Mesure des changements dans le métabolisme mitochondrial dans l’EPR hypoxique à l’aide du système Resipher

Pour commencer, assemblez le couvercle de détection avec la plaque de culture cellulaire dans le capot et transférez-les dans la chambre d’hypoxie. Installez le sandwich dans la chambre d’hypoxie. Après cela, placez une boîte de Pétri avec de l’eau stérile dans la chambre d’hypoxie pour aider à maintenir l’humidité.

Enfin, placez un capteur d’oxygène portable dans la chambre d’hypoxie. Ensuite, scellez la chambre d’hypoxie. Assurez-vous que le câble USB sort de la chambre d’hypoxie et que le trou d’où le câble sort est scellé avec du mastic ou de la graisse de silicone.

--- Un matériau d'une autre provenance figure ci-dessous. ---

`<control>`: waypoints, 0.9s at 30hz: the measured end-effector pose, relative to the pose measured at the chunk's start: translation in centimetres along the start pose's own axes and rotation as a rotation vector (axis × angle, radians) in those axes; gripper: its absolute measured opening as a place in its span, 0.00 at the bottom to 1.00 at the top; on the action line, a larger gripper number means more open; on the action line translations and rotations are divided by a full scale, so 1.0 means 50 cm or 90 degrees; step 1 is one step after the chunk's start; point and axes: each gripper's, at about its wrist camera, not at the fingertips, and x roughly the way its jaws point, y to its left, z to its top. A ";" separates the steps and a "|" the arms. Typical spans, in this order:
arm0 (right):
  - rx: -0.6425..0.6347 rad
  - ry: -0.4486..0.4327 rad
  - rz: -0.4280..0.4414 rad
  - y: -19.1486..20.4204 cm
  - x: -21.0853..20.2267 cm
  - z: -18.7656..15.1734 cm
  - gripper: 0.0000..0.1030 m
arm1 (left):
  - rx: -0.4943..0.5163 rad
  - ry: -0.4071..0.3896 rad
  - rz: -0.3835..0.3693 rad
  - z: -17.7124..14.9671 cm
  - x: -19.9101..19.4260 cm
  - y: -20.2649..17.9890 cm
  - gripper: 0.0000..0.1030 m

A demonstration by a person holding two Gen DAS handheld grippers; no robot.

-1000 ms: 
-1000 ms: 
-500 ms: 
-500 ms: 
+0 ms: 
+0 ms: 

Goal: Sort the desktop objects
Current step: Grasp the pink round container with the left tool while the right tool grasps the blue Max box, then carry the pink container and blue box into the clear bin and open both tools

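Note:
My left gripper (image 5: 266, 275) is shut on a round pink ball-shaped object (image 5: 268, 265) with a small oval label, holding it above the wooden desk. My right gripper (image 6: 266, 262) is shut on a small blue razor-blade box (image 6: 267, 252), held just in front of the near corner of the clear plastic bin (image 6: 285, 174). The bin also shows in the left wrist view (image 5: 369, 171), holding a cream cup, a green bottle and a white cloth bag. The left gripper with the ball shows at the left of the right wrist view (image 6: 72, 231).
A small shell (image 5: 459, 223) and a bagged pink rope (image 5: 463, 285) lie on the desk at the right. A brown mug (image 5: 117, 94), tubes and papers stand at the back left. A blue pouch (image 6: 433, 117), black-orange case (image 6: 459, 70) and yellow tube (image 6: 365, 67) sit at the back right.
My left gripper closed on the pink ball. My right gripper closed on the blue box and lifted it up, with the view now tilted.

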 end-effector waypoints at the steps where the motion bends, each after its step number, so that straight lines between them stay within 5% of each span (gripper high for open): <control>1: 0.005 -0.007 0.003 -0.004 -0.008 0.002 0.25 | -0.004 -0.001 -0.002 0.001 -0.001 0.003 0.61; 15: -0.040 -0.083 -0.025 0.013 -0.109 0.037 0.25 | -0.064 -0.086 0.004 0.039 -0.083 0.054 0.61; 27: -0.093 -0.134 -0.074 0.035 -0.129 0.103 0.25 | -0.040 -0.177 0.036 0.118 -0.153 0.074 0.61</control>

Connectez la chambre d’hypoxie à une bouteille de gaz avec une concentration hypoxique d’oxygène et une concentration standard de dioxyde de carbone dans une culture cellulaire. Échangez lentement l’air de la chambre d’hypoxie avec l’air de 1 % d’oxygène et de dioxyde de carbone 5 % de la bouteille jusqu’à ce que le capteur d’oxygène indique la concentration d’oxygène souhaitée, généralement entre 1 % et 10 %. Maintenant, fermez les vannes d’entrée et de sortie de la chambre d’hypoxie et transférez toute la chambre dans l’incubateur. Ensuite, configurez et démarrez l’expérience.

Les milieux équilibrés avec l’oxygène atmosphérique ont mis plus de temps à atteindre l’équilibre à des volumes plus élevés. La chambre d’hypoxie a montré une fuite lente, ce qui a fait que les niveaux d’oxygène se sont approchés de la concentration atmosphérique au bout de 30 heures. La solubilité à l’oxygène était identique entre les milieux frais et conditionnés, ce qui indique que les changements de composition du milieu au fil du temps n’ont pas affecté la solubilité de l’oxygène.